* What is being asked *
Report the lines of the data below that contain the string "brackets".

* Data for review *

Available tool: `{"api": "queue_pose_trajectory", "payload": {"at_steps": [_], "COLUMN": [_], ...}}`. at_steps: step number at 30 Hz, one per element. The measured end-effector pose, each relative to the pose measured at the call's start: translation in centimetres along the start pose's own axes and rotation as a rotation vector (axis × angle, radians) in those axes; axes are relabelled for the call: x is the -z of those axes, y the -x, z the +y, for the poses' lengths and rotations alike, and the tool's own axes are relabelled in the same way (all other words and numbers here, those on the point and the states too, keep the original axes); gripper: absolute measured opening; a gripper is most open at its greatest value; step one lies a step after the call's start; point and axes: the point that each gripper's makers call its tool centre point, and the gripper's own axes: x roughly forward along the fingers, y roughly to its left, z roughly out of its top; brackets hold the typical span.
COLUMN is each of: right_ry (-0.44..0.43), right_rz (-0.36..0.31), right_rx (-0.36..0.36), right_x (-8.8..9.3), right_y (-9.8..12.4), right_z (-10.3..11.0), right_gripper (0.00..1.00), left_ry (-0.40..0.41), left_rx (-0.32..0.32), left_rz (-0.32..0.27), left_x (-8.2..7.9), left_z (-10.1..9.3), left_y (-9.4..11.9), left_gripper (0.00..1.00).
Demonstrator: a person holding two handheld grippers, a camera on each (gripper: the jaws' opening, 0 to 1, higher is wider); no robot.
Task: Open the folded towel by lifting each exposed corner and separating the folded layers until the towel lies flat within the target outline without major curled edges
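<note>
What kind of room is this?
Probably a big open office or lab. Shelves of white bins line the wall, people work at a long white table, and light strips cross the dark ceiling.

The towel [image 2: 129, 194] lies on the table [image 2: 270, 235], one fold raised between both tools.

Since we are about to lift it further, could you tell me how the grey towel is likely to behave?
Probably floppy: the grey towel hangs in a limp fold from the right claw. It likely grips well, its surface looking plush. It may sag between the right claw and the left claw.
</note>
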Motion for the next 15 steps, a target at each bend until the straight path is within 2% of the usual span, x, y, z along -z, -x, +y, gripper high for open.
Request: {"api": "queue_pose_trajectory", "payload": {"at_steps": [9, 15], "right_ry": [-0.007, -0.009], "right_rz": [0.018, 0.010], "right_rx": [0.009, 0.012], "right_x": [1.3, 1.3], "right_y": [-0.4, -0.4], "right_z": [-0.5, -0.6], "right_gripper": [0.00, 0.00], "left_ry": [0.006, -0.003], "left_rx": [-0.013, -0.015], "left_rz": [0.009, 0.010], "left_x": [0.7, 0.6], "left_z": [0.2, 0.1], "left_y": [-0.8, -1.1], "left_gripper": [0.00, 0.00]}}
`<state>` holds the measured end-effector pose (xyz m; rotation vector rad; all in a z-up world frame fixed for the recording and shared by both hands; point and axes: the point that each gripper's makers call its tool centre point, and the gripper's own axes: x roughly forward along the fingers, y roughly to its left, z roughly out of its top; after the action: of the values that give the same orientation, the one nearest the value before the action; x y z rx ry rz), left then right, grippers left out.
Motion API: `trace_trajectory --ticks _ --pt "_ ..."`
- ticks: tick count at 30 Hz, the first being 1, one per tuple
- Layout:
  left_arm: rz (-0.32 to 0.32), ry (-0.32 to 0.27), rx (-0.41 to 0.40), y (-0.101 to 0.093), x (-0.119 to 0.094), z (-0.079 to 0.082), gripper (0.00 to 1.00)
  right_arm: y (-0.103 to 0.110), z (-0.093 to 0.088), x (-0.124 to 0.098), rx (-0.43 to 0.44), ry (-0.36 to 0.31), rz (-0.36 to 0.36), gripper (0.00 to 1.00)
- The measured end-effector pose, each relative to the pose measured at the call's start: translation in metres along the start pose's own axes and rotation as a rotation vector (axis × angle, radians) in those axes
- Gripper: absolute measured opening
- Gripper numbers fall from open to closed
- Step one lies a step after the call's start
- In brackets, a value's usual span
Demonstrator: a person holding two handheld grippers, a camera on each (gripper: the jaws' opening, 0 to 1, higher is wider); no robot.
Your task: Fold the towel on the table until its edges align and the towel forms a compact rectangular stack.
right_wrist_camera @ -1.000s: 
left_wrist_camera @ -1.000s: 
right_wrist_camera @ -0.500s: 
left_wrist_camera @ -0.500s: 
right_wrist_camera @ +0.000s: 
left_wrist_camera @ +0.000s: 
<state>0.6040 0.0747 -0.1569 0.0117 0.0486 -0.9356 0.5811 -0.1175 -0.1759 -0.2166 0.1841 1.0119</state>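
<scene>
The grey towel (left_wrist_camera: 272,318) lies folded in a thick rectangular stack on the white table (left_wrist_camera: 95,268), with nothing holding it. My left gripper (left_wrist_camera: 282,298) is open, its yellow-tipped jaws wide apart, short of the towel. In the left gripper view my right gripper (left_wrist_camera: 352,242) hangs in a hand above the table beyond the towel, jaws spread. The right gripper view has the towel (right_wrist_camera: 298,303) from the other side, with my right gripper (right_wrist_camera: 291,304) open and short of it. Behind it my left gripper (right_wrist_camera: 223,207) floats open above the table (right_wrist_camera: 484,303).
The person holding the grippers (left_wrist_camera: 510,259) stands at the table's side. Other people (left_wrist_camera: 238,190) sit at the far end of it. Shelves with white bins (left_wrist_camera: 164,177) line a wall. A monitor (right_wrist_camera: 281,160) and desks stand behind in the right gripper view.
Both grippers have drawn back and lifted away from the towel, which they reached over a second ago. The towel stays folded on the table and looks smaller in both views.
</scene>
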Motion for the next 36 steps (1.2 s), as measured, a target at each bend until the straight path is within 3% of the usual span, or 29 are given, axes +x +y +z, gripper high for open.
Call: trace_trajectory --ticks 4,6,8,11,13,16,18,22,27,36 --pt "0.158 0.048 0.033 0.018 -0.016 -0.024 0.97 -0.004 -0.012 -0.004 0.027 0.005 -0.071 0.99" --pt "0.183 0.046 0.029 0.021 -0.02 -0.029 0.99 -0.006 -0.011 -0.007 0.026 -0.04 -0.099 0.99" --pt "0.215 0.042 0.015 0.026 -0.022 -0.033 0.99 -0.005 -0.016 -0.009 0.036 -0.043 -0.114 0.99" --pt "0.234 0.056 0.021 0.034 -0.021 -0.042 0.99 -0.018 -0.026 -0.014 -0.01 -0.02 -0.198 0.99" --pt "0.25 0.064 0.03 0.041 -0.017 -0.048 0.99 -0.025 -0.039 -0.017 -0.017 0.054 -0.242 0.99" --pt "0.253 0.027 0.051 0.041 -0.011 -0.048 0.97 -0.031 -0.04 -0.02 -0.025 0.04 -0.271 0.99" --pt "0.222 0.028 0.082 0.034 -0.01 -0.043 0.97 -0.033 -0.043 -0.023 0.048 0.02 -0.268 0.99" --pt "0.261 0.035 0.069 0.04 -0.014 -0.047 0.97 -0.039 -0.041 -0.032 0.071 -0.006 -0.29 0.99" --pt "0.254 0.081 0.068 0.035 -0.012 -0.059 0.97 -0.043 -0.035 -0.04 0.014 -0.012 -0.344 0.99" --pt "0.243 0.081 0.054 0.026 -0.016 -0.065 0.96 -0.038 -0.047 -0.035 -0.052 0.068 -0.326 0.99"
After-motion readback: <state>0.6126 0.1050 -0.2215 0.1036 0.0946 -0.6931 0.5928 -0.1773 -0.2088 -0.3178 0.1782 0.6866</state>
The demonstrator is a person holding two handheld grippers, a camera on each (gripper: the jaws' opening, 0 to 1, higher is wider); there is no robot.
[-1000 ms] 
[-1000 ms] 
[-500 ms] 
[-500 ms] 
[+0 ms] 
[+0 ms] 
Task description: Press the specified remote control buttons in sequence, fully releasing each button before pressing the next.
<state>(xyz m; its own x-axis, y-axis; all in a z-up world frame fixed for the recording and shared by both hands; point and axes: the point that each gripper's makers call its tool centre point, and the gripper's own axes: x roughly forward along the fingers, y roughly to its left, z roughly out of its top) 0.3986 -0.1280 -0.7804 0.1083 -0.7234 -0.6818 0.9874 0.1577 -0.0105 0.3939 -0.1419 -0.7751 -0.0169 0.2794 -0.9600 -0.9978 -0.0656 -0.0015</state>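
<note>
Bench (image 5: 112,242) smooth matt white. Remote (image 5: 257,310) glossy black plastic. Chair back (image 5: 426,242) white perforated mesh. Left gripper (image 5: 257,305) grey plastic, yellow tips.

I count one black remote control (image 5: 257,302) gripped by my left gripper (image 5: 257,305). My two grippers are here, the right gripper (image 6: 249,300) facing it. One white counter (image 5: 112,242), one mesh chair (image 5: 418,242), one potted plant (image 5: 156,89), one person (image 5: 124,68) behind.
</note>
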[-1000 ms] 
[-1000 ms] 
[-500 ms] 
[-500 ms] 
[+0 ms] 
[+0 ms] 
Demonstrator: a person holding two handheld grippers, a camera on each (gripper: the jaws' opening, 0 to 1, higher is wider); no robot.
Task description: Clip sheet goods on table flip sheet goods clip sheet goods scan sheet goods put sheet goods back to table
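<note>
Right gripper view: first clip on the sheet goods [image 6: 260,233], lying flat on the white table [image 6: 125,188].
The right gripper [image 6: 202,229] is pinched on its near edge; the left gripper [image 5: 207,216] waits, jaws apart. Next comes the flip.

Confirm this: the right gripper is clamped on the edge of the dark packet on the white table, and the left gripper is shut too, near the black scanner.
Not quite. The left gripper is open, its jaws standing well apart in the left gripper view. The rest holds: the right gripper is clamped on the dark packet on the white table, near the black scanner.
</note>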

* Your solution *
Available tool: `{"api": "queue_pose_trajectory", "payload": {"at_steps": [_], "COLUMN": [_], ...}}`. at_steps: step number at 30 Hz, one per element. The measured end-effector pose, each relative to the pose measured at the call's start: translation in centimetres along the start pose's own axes and rotation as a rotation vector (axis × angle, radians) in those axes; axes are relabelled for the call: x is the -z of those axes, y the -x, z the +y, for the poses' lengths and rotations alike, and the tool's own axes are relabelled in the same way (all other words and numbers here, those on the point and the states too, keep the original axes); gripper: absolute measured opening; a gripper is most open at its greatest value; step one lies a step after the call's start; point and axes: the point that each gripper's makers call its tool centre point, and the gripper's own axes: x roughly forward along the fingers, y roughly to its left, z roughly out of its top; brackets hold the typical span.
- In brackets, a value's usual span

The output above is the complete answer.